TASK:
Some lines of the records below include the word "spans". Report how many, and write nothing besides the number.

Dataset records
──────────

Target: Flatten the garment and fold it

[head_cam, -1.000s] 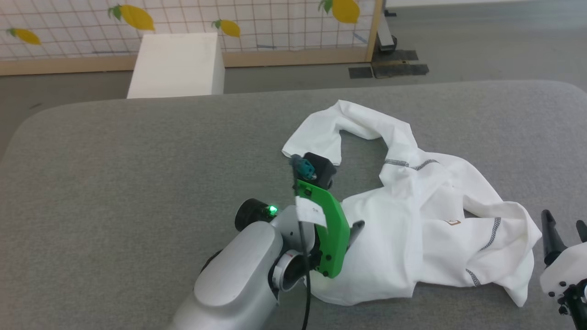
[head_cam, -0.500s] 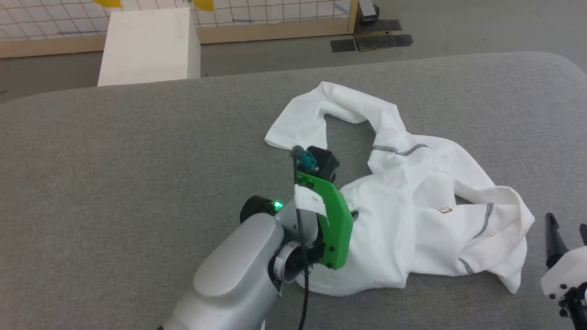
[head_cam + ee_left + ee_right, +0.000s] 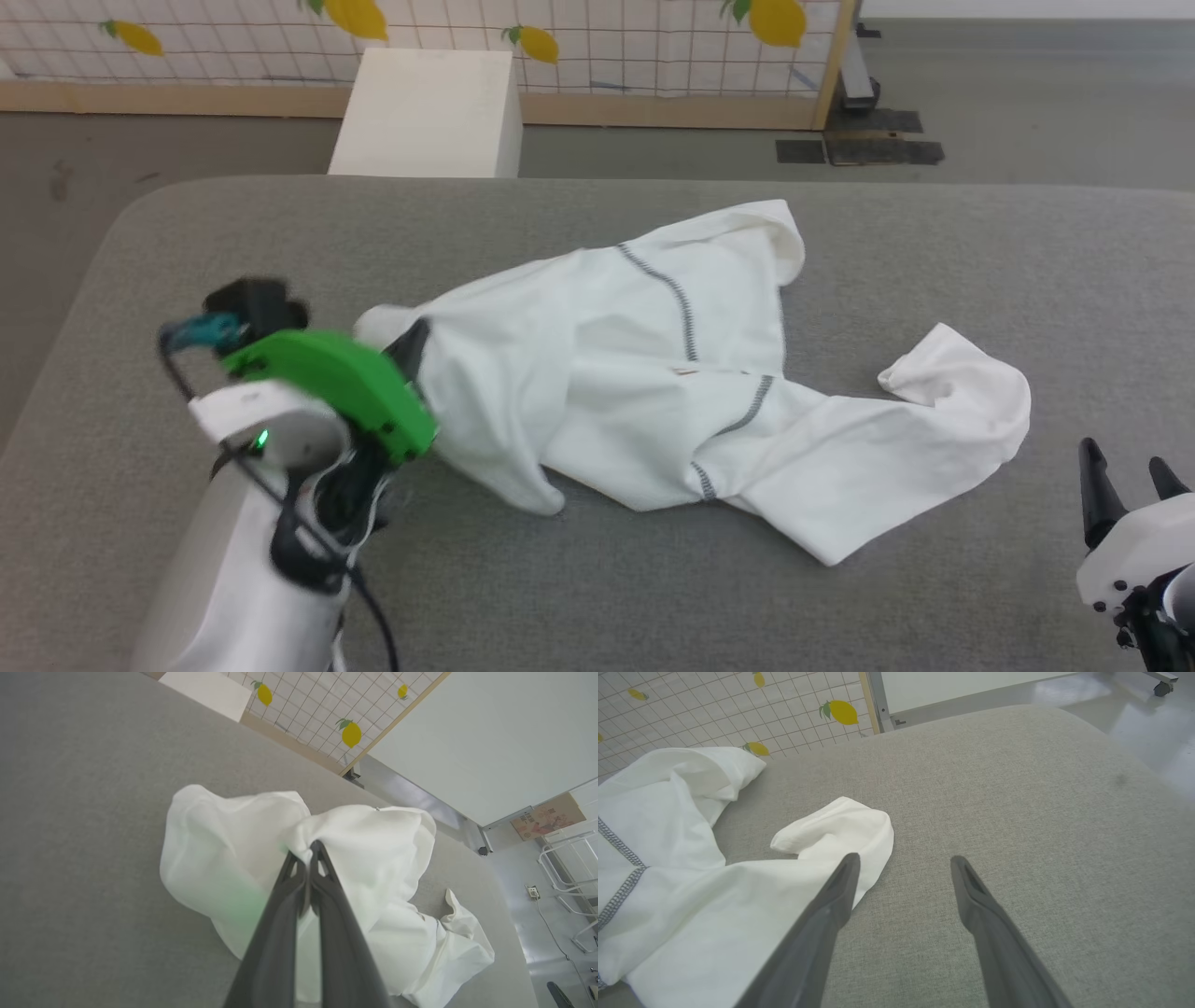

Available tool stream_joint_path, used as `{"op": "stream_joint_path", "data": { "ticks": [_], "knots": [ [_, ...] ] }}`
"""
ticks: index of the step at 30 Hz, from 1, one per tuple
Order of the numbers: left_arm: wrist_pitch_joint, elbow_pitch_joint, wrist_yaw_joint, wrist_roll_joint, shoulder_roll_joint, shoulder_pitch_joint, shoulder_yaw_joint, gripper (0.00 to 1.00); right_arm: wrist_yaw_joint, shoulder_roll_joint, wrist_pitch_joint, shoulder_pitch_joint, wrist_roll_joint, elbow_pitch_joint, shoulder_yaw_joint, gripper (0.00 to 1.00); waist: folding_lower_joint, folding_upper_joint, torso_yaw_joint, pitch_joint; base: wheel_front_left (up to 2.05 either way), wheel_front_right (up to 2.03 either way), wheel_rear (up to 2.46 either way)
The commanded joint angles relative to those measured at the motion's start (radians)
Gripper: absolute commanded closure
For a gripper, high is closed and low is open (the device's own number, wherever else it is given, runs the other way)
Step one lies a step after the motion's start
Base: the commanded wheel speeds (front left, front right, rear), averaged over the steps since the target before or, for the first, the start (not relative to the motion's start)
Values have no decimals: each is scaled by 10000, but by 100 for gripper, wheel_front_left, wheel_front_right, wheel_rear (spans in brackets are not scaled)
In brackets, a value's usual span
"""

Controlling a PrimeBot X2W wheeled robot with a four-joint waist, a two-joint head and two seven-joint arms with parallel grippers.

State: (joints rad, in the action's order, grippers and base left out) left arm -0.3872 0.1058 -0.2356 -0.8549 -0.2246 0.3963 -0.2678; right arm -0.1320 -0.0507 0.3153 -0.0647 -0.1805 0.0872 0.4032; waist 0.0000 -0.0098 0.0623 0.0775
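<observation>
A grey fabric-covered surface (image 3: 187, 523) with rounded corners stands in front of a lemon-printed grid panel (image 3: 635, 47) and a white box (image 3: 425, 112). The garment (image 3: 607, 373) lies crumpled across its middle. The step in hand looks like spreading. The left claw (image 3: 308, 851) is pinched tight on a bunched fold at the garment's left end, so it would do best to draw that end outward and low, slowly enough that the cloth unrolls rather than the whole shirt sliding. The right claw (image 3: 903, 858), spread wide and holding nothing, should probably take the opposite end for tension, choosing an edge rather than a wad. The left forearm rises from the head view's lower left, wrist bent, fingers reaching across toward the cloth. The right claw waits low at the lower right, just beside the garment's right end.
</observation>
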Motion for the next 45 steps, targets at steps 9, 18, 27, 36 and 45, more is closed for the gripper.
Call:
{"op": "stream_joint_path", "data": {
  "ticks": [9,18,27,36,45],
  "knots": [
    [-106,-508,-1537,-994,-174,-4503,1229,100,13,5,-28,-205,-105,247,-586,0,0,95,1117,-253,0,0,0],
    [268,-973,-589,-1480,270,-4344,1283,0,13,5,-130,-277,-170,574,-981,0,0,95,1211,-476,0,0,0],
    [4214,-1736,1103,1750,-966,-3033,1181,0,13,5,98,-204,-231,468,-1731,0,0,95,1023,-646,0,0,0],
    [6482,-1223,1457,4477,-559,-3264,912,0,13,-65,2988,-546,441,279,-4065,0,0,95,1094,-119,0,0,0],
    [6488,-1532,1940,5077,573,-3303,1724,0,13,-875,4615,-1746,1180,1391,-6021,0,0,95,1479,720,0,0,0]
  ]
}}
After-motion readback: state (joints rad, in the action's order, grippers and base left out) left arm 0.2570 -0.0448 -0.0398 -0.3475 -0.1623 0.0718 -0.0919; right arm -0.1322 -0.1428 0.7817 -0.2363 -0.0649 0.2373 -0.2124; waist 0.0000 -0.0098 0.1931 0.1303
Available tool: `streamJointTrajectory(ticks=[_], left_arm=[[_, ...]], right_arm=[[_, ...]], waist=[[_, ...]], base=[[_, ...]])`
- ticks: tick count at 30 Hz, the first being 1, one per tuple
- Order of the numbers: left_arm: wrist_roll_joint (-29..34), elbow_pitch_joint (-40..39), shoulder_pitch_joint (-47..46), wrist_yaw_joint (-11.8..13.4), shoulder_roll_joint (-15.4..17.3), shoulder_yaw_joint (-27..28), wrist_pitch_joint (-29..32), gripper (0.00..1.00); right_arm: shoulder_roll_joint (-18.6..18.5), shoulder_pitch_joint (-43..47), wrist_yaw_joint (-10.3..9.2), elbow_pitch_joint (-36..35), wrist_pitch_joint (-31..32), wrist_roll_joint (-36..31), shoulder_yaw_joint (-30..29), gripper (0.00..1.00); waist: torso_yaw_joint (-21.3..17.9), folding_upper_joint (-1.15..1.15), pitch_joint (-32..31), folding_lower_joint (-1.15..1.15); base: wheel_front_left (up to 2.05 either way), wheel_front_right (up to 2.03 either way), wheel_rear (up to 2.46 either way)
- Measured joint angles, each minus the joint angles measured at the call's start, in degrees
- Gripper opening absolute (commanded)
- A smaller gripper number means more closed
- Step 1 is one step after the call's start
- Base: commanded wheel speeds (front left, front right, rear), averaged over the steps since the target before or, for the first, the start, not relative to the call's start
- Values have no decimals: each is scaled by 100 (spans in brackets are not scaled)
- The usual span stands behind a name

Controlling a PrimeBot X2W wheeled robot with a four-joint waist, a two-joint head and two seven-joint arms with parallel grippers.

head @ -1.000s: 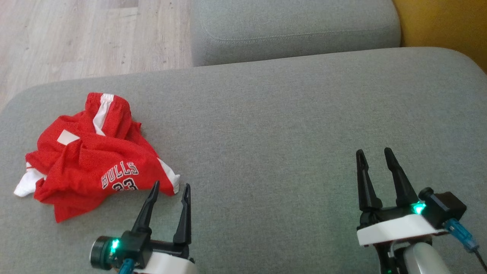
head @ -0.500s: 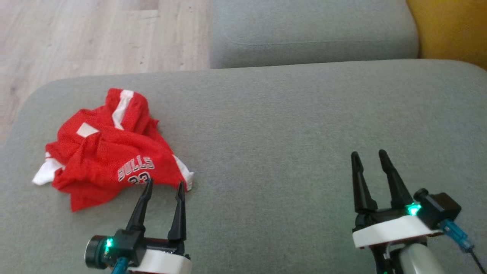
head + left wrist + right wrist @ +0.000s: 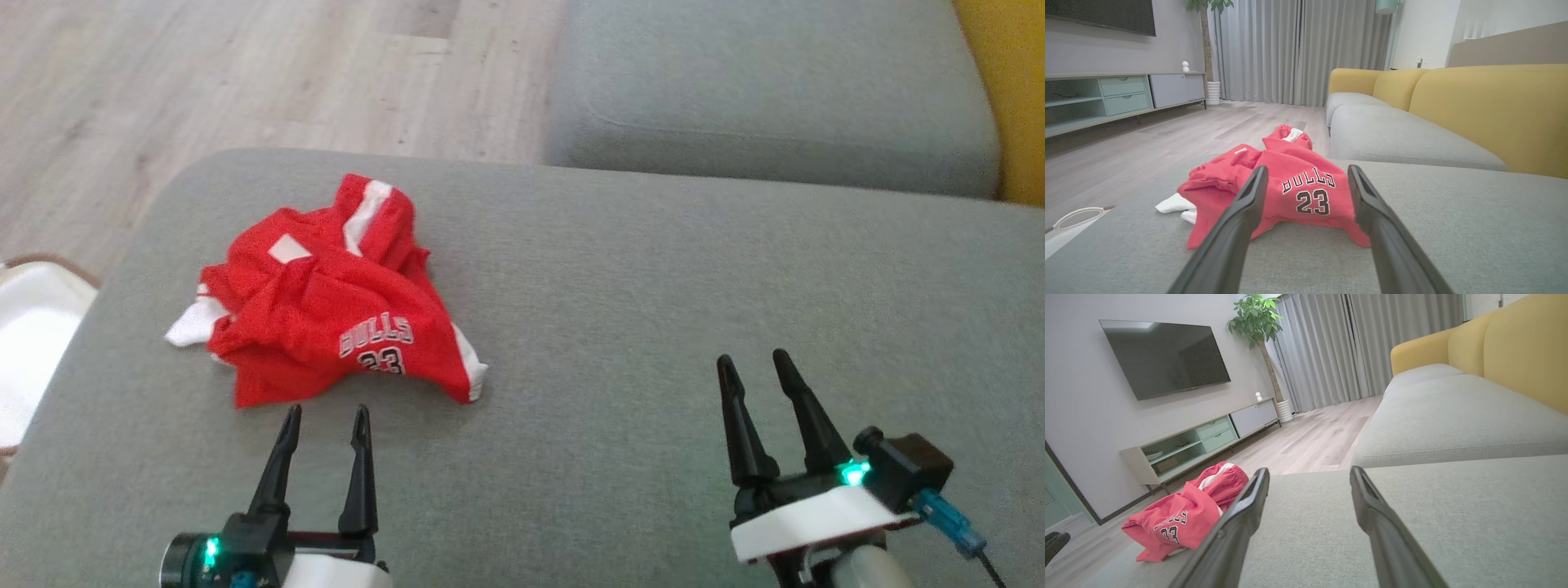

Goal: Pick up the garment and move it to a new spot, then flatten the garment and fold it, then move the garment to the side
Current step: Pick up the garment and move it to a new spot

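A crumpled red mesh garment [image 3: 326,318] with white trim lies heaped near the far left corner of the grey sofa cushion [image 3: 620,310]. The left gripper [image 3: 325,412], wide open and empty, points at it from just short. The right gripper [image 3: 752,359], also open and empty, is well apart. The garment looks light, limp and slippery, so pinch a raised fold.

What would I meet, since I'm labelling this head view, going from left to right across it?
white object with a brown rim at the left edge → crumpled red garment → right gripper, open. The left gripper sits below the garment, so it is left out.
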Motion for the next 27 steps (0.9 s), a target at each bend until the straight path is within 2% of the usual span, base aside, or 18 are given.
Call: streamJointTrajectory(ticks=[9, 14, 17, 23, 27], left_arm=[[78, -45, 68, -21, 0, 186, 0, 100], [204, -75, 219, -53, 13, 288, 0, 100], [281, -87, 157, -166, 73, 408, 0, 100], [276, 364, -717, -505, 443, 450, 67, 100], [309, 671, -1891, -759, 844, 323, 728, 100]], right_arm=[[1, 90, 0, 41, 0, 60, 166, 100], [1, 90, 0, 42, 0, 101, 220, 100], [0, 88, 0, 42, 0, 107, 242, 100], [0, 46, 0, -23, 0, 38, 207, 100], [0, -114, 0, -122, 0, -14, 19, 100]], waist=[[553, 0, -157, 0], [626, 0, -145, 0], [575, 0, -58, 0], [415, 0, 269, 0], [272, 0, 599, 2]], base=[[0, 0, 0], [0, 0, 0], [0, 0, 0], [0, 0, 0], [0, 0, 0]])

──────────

YOUR SOLUTION:
2